TASK ITEM - Gather, from the data below, each line in which the word "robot" occurs.

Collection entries
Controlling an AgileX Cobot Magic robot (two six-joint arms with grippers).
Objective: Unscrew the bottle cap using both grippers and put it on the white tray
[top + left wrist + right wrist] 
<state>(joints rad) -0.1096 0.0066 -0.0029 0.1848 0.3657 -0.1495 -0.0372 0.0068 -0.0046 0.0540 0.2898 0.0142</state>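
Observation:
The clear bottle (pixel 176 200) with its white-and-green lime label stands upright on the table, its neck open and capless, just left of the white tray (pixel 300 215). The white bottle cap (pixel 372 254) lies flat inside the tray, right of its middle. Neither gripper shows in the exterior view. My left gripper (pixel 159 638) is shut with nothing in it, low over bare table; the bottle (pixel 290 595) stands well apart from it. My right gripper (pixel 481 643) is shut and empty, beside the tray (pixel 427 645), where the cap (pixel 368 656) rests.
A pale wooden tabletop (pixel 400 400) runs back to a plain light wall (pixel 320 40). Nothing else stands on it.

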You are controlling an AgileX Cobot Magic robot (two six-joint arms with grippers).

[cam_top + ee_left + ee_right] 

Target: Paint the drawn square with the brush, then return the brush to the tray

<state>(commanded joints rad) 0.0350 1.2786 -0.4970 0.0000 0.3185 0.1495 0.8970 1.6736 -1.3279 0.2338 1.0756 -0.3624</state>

COMPLETED TASK -
Controlling an AgileX Cobot Magic robot (two six-joint arms with grippers).
You are controlling an AgileX Cobot Magic robot (two six-joint arms with grippers).

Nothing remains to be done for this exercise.